Let's also note that $\lfloor x \rfloor - 2\lfloor x/2 \rfloor$ is the remainder when $\lfloor x \rfloor$ is divided by $2$, which is to say, $0$ or $1$ according as to whether $\lfloor x \rfloor$ is even or odd, respectively.

Putting those together, we find that the exponent of $p$ in the prime factorization of $f(n)$ is the number of $\lfloor n/p^e \rfloor$ which are odd. This is upper-bounded by the number of $\lfloor n/p^e \rfloor$ which are $\geq 1$, which amounts to the largest $e$ such that $p^e \leq n$. Thus, every prime power factor of $f(n)$ is $\leq n$, completing the proof.

How good is our bound $\pi(n) \geq \log_n(f(n))$? It's actually not too hard to show that the ratio of $\pi(n)$ to $\log_n(f(n))$ is also upper-bounded by a constant (perhaps I'll add that to this post later). So it's quite good!
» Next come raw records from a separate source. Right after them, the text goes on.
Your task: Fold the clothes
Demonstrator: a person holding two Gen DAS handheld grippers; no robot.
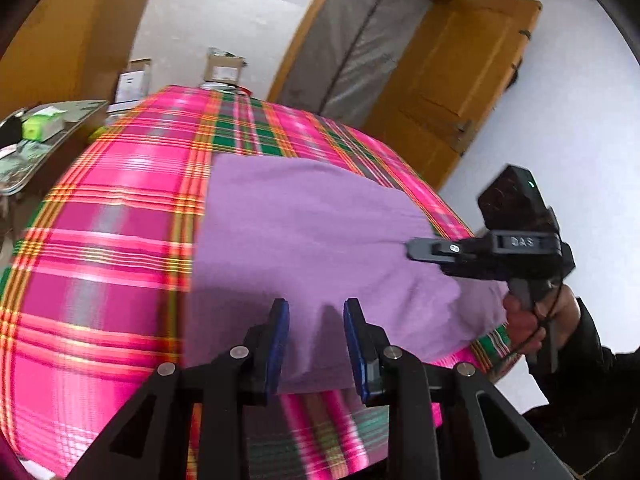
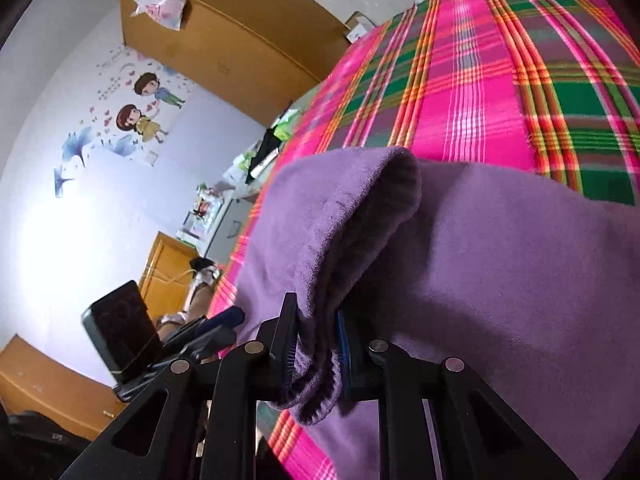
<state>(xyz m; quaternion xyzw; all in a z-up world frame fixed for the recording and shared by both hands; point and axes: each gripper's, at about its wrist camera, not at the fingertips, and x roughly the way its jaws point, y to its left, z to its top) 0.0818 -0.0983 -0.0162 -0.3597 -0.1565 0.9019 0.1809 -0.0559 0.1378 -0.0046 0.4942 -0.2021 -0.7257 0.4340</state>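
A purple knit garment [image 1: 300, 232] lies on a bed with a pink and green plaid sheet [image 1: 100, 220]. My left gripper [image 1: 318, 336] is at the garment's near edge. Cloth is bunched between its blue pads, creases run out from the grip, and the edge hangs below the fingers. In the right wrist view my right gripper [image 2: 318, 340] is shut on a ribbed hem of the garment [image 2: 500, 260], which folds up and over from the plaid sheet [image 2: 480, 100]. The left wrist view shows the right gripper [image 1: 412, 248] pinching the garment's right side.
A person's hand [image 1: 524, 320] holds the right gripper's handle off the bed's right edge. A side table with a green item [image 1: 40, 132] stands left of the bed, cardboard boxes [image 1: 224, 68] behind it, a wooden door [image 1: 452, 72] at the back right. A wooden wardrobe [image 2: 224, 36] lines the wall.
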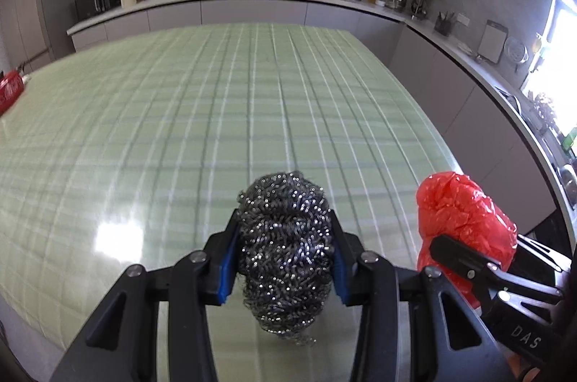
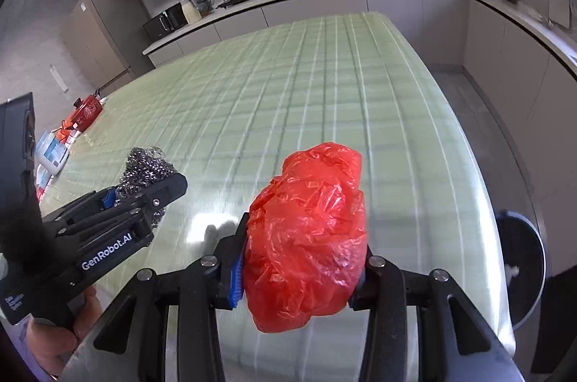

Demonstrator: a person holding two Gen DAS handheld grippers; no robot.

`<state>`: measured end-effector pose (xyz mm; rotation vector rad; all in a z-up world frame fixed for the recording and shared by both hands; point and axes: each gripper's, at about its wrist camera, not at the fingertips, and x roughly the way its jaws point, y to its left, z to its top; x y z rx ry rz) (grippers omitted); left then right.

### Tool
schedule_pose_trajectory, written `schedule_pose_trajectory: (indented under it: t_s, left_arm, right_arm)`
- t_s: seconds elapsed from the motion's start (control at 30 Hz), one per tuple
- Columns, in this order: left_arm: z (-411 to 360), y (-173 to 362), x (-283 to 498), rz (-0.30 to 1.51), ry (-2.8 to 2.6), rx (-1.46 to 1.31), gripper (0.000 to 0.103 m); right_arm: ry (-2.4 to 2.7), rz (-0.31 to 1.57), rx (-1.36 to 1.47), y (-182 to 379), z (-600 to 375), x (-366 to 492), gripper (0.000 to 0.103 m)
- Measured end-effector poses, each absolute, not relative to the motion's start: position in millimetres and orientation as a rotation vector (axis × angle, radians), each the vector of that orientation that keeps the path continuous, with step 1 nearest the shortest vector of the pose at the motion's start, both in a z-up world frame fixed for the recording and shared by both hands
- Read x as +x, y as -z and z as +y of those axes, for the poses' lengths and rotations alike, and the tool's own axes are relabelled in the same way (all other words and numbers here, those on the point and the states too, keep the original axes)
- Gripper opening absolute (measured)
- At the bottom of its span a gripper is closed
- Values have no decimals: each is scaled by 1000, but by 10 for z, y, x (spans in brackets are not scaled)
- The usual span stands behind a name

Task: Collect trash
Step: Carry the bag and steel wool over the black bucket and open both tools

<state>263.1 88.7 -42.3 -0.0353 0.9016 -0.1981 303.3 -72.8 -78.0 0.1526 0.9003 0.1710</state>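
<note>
While trash is gathered, left gripper (image 1: 285, 252) fingers clamp a steel scourer (image 1: 285, 238), right gripper (image 2: 301, 259) fingers a red bag (image 2: 310, 238), above the tabletop (image 1: 180, 115).

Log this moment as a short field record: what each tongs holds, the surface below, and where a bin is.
left tongs: shut on steel wool scourer, lifted off the table
right tongs: shut on crumpled red plastic bag
surface: table with green checked cloth
bin: dark round container past the table's right edge, below the right tongs' side
other items: red bottle at the far left edge
</note>
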Motion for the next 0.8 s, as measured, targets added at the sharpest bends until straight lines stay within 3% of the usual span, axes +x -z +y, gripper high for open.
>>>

That having been said, we can go even further: The Prime Number Theorem says that this ratio approaches precisely $1 : \ln(2)$ as $n$ grows large [though it is usually phrased in more generally relevant terms than that].

And should anyone ever prove the Riemann Hypothesis, that would give us even tighter bounds on $\pi(n)$. (What a wonderful story that would make, to crack the most ancient chestnut of prime infinitude with the most advanced sledgehammer of the Riemann Hypothesis-turned-Theorem! It'd be the greatest saga of mathematics, spanning all the way from what's considered its most classic proof to what's considered its most sought-after one.)

# The irrationality of $\pi^2$, and therefore of $\pi$

There are many “different” proofs of the irrationality of $\pi$ which are all based on the same underlying idea. The proof I describe in this post is also based on the same underlying idea as all the other ones you'll find in the wild, but in a different presentation, one I personally find clearest for helping me understand what is going on and in what directions it generalizes. Incidentally, this simple proof shows not only the irrationality of $\pi$ but also the irrationality of $\pi^2$.

Let $f(x) = \cos(\sqrt{x})$, and, as is conventional, let $f’(x)$ denote its first derivative and more generally $f^{(N)}(x)$ denote its $N$-th derivative (with respect to $x$).

Note that $f^{(N)} = P(y)f + Q(y)f'$, where $y = \frac{1}{4x}$ and $P$ and $Q$ are integer coefficient polynomials of degree growing at rate at most linear in $N$.

[This follows inductively from $f^{(2)}$ having this form, which is just the fact that $\cos'' = -\cos$, translated to this reparametrization.]

But, for any given $x$, we have that $\left|f^{(N)}(x)\right| \sim \left|f^{(N)}(0)\right| = \frac{N!}{(2N)!}$ as $N$ grows large.

[This can be seen from the easy Taylor series expansion of $f^{(N)}(x)$; the $=$ is immediate, and the $\sim$ follows from each term dominating the next as $N$ grows large (if you're worried about commuting limits here, it's justified by dominated convergence).]

Given this super-exponential rate of decay, it cannot be that both $y$ is rational and $f$ and $f'$ are in rational ratio.

[If $y$ were rational with lowest-terms denominator $d$, then the smallest nonzero value integer polynomials of degree $O(N)$ in $y$ could produce is $\frac{1}{d^{O(N)}}$, which is a merely exponential decay rate; any fixed linear combination of such polynomials with weights in rational ratio (i.e., integer multiples of some common weight) would also therefore have a merely exponential decay rate.]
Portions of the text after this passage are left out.